BYD entra na Justiça contra os EUA e pode abrir caminho para carros com tarifas menores

BYD desafia tarifas dos EUA na Justiça, buscando abrir caminho para expansão e impactar o comércio global de veículos elétricos. Entenda a disputa.
Três montadoras da China conquistam espaço no Top 10 global de vendas em 2025
Crédito da imagem: CFP

Resumo da Notícia

A ofensiva judicial da BYD nos Estados Unidos expõe um novo capítulo da disputa comercial global e barreiras tarifárias, em que grandes grupos industriais passam a recorrer aos tribunais para enfrentar barreiras tarifárias cada vez mais amplas. O caso simboliza a tentativa de transformar um embate político em uma discussão estritamente jurídica.

No fim de janeiro de 2026, quatro subsidiárias da BYD sediadas nos EUA ingressaram com uma ação no Tribunal de Comércio Internacional (CIT), questionando decretos tarifários editados pelo governo americano com base na Lei de Poderes Econômicos de Emergência Internacional (IEEPA). A existência do processo veio a público dias depois, em 2 de fevereiro.

BYD entra na Justiça contra os EUA e pode abrir caminho para carros com tarifas menores
Crédito da imagem: VCG

As autoras da ação são as principais operações da montadora chinesa na América do Norte, que atuam em vendas, fabricação de veículos comerciais e fornecimento de baterias.
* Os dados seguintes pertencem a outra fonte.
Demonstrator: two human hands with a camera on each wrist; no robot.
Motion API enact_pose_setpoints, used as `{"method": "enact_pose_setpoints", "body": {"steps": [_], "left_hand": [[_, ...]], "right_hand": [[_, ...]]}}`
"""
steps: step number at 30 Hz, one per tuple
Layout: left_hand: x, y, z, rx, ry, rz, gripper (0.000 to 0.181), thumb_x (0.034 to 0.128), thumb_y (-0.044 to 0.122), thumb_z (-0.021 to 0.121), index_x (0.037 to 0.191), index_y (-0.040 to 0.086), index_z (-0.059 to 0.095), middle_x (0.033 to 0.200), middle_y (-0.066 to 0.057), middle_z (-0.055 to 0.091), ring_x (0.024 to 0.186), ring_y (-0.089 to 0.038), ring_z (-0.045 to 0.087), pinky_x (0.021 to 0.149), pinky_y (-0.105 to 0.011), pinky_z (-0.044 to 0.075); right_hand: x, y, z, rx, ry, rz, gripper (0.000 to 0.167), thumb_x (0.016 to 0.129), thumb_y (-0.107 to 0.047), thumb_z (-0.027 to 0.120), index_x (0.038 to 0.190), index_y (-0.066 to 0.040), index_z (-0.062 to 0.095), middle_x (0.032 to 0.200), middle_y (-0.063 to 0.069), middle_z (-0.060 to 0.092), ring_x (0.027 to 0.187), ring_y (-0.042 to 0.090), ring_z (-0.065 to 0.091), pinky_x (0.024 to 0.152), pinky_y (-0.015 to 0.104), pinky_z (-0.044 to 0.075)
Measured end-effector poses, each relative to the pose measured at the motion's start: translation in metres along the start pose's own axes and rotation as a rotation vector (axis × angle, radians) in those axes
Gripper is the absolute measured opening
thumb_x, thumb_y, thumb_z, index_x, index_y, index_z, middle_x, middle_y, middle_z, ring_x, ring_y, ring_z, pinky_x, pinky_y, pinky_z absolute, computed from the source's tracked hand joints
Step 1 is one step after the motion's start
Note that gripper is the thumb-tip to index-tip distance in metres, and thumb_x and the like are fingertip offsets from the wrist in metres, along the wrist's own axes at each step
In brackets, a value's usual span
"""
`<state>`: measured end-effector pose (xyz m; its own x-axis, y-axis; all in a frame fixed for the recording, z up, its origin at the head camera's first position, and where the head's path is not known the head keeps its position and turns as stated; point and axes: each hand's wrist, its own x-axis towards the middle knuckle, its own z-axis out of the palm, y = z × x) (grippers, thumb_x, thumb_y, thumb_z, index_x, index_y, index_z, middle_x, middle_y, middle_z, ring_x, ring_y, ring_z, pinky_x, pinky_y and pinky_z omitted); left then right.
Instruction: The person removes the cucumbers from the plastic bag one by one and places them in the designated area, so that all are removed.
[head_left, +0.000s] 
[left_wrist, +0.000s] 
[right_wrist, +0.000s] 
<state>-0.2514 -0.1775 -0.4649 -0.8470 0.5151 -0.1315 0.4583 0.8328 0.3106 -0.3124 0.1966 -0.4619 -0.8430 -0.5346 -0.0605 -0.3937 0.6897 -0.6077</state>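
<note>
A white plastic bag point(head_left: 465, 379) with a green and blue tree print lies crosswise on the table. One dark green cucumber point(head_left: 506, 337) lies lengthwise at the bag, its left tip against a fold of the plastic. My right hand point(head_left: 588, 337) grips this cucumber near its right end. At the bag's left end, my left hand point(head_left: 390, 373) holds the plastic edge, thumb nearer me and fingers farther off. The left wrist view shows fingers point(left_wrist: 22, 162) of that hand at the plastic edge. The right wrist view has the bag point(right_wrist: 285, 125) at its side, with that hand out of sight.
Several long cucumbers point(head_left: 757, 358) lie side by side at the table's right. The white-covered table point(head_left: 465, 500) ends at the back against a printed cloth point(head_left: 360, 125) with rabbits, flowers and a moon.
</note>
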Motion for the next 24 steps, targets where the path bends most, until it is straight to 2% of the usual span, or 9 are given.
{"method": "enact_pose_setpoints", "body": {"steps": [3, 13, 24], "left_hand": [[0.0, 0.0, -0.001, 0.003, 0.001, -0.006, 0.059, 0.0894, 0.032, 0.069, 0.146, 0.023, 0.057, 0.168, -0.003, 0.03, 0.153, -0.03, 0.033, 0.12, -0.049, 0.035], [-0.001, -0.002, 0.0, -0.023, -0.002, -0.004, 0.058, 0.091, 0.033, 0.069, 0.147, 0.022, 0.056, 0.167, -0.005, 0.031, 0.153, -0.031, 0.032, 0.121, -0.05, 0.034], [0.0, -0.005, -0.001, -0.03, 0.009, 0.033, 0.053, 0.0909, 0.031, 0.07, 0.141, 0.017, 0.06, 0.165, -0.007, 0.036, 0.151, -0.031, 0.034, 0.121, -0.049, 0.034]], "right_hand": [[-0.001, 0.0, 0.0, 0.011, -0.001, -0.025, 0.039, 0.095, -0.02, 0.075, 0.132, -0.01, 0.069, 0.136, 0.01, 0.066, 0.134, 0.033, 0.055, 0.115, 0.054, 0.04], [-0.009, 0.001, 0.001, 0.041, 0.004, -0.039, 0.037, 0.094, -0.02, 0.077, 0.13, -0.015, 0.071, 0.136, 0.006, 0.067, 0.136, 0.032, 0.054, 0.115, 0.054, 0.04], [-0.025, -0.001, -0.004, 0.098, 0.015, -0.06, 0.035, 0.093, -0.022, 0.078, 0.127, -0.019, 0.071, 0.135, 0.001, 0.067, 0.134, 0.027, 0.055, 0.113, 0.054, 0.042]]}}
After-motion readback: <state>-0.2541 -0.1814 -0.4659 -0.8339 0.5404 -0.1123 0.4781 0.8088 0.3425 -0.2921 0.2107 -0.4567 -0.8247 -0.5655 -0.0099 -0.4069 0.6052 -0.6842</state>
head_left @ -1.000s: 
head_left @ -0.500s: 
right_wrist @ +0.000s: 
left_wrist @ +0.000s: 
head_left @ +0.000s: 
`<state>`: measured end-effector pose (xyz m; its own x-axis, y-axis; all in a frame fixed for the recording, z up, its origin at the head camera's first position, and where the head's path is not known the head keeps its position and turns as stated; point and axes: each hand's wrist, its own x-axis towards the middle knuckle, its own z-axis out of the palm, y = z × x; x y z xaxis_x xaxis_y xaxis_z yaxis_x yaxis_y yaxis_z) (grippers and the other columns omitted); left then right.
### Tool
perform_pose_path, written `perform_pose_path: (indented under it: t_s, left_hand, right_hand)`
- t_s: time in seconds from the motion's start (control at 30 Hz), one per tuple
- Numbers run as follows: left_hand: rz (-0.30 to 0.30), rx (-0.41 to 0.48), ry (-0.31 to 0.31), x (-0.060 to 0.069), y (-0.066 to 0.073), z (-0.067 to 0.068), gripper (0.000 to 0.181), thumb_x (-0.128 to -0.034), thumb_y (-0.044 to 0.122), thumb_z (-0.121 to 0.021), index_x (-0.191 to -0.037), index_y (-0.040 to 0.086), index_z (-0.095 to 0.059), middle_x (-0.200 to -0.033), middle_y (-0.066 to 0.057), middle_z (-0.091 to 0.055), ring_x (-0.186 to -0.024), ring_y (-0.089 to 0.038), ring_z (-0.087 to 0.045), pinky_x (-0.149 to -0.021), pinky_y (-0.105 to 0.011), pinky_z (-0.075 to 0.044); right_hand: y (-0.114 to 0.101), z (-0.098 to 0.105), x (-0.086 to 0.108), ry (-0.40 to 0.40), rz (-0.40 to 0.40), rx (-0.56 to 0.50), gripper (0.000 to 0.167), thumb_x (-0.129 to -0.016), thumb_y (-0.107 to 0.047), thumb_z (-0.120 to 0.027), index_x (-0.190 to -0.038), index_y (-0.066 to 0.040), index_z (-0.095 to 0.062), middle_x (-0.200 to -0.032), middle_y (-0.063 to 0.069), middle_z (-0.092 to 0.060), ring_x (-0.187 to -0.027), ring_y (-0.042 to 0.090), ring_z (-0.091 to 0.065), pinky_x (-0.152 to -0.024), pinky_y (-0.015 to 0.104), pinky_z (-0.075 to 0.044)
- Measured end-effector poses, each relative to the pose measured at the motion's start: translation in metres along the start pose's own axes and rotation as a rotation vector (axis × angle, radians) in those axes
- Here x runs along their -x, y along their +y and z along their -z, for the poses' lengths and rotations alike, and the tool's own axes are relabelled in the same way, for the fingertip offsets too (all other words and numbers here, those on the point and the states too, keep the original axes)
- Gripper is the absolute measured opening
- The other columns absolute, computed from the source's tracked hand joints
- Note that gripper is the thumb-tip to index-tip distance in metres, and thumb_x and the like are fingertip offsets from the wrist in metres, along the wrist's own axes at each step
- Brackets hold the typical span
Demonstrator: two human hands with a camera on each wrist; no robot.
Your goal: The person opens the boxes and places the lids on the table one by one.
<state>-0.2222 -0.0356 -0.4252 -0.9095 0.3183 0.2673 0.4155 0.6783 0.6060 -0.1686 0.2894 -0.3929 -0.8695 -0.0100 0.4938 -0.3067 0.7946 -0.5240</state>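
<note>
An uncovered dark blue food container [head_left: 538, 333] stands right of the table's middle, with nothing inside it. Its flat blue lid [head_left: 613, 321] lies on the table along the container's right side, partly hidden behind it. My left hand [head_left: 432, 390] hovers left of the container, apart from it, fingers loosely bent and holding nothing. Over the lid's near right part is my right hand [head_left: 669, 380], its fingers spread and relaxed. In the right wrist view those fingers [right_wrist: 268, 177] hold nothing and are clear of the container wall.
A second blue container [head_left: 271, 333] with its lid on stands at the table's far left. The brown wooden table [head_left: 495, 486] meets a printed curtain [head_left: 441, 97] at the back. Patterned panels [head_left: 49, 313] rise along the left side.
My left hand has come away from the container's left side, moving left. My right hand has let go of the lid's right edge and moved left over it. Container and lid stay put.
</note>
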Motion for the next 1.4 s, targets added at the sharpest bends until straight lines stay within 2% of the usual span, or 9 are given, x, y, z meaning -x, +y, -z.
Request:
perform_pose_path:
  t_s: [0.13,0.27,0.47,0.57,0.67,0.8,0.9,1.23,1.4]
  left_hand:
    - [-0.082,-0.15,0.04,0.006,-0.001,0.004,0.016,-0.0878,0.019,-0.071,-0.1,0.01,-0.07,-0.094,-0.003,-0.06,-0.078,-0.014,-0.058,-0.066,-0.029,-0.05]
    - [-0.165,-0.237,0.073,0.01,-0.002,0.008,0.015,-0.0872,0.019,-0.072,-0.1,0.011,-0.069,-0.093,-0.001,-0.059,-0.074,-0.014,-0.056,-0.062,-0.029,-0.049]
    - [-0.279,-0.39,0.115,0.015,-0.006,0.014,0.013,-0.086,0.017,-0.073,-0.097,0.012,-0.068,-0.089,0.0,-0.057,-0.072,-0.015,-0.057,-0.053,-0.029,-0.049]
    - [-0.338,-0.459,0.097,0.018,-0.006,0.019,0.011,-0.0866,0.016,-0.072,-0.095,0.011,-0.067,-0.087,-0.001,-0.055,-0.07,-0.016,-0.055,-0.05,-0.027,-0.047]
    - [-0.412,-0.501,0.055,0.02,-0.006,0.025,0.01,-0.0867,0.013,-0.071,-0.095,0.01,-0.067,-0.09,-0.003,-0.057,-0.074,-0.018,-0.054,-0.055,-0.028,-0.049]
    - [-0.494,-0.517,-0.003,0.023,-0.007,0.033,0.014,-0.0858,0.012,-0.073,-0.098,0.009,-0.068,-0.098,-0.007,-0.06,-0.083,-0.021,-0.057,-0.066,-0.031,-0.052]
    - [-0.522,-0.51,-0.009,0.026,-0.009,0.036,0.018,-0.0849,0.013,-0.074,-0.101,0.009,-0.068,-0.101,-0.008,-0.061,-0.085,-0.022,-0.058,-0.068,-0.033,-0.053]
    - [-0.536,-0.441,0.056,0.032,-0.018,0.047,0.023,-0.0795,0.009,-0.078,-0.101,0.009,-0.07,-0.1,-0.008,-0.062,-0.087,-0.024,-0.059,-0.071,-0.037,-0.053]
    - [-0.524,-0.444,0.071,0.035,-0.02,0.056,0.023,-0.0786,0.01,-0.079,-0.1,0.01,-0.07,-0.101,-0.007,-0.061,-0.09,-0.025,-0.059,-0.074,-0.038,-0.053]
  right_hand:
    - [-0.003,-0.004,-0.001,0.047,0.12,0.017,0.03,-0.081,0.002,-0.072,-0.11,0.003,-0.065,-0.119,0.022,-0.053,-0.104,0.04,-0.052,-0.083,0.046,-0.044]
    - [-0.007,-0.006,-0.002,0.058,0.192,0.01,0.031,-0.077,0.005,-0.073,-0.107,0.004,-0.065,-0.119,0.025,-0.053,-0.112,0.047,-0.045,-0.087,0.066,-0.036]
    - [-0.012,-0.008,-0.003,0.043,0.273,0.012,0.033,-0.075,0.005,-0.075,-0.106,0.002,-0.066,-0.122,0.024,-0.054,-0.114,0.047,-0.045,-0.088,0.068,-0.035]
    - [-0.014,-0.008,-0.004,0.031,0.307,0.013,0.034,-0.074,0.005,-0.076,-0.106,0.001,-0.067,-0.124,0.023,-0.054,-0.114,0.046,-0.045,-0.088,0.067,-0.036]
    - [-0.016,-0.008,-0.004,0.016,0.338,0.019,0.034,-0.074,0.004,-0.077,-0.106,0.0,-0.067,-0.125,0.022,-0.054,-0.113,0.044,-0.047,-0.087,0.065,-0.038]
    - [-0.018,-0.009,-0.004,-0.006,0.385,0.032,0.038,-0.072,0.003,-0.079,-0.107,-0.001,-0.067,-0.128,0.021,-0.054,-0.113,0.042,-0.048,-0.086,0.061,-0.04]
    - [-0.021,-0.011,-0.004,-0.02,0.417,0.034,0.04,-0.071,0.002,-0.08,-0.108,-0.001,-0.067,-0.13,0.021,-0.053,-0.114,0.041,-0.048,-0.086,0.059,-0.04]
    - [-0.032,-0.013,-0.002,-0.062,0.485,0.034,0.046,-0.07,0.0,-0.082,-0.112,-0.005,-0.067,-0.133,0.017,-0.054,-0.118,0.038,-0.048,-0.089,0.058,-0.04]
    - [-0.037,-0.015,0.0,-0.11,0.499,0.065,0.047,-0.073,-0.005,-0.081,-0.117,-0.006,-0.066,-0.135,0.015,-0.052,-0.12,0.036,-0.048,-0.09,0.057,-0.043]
No polo oposto estão o governo federal e órgãos-chave, como o Departamento de Segurança Interna, a Alfândega, o Tesouro e o Escritório do Representante Comercial dos EUA.

O processo contesta nove decretos executivos editados desde fevereiro de 2025, que impõem tarifas a produtos do México, Canadá, China, Brasil e Índia. Entre eles estão medidas ligadas ao combate ao fentanil, tarifas “recíprocas”, ações retaliatórias e sanções relacionadas ao comércio de petróleo russo.

Na ação, a BYD pede que o tribunal reconheça que o governo extrapolou sua autoridade ao usar a IEEPA para criar tarifas, classificando os decretos como ilegais. A empresa solicita o cancelamento definitivo das medidas, além do reembolso dos valores pagos, com juros e custos processuais.

O caso se insere em uma onda maior de litígios semelhantes nos EUA. Desde 2025, milhares de importadores questionam o mesmo fundamento legal, impulsionados por decisões favoráveis obtidas por uma pequena importadora de vinhos, cujo processo chegou à Suprema Corte e aguarda decisão final ainda em 2026.

Para evitar julgamentos contraditórios, o CIT suspendeu temporariamente esse e outros processos até o veredito da Suprema Corte. Ainda assim, especialistas apontam que a ação da BYD tem peso estratégico, pois preserva direitos futuros e amplia o alcance para decretos mais recentes, não abrangidos por outros casos.

Mesmo com desfecho incerto, a iniciativa é vista como um marco para empresas chinesas que buscam defender seus interesses por vias legais. Uma vitória poderia abrir espaço para a expansão da BYD no mercado americano, reduzir tarifas sobre produtos vindos do Brasil e destravar investimentos no México, com impactos diretos na cadeia global de veículos elétricos.